Among the beloved songs of this season is the hymn we sang just before the gospel: “We three kings of Orient are.”
One commentator, Paul Westermeyer, remarks that this song “has the aura of coming anonymously out of the distant past.” Certainly many of us cannot recall the first time we heard it. But this wondrous hymn did have a beginning. It was written in 1857 by an Episcopal deacon, John Henry Hopkins, Jr., who taught church music at the General Theological Seminary in NewYork City.
Hopkins wrote the music as well as the words. And if you think it about for a moment, you may agree with me that “We three kings” represents a remarkable marriage of text and tune.

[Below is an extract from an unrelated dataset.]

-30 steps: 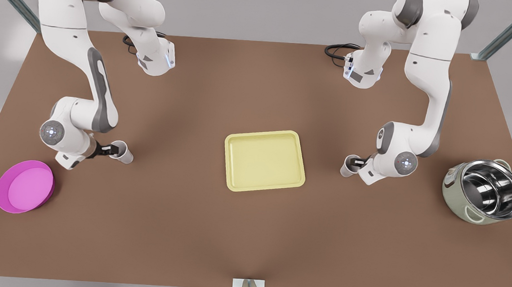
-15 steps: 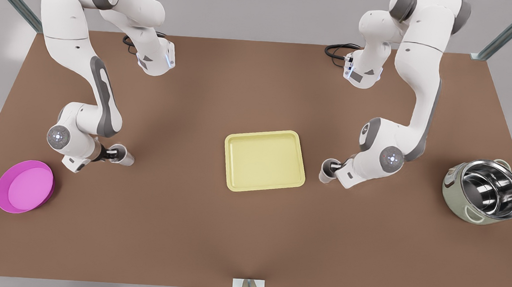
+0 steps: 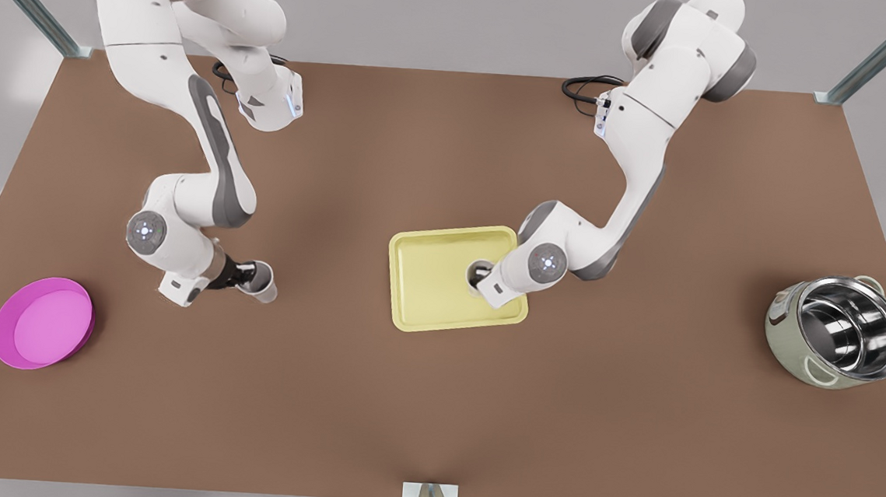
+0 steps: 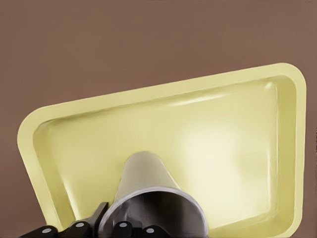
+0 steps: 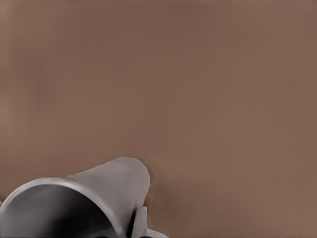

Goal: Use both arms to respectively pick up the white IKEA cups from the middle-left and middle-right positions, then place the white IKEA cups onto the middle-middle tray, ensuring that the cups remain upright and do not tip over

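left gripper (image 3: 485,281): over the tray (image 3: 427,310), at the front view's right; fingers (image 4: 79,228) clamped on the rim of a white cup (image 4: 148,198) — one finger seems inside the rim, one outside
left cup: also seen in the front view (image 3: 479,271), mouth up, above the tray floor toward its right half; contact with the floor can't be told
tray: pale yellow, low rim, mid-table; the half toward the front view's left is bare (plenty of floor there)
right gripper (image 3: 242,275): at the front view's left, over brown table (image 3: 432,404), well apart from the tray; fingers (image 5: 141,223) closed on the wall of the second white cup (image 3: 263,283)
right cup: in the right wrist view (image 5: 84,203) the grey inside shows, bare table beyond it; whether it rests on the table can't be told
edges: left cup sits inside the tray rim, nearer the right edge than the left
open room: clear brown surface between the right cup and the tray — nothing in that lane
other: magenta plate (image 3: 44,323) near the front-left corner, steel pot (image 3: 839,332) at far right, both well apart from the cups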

The hymn produced by Hopkins is a dramatization of today’s gospel. It tells how the kings followed that “star of wonder, star of night, star with royal beauty bright” which led them to the new king ‘Born on Bethlehem’s plain.”
The gospel does not indicate how many kings traveled to Bethlehem, or even that they were kings. Their royalty is based on a psalm text associated with this feast. Their number is assumed on the basis of their three gifts: gold, frankincense, and myrrh. A stanza of the hymn is devoted to each king, the gift he carries with him, and what that gift reveals about Christ, not the infant only, but also the man.
When sung in unison by a congregation, this hymn puts us unmistakably as participants in the sacred story. It does not begin “Those three kings,” but “We three kings.” You and I find ourselves on the road to Bethlehem, dressed in royal attire, and our hands hold presents for the new monarch whose birth is foretold in the night sky. It is we kings who carry to the stable our gold and frankincense and myrrh. This gospel story does not tell simply what happened once, but it tells what happens, or can happen, in our lives here and now.
Perhaps no bright star beams above, portent of some tremendous event; perhaps we need not muddy our boots by long travel across “field and fountain, moor and mountain”; yet still, ours is a royal dignity, we are created in God’s image, and we can enjoy no rest until we look upon the King of glory face to face.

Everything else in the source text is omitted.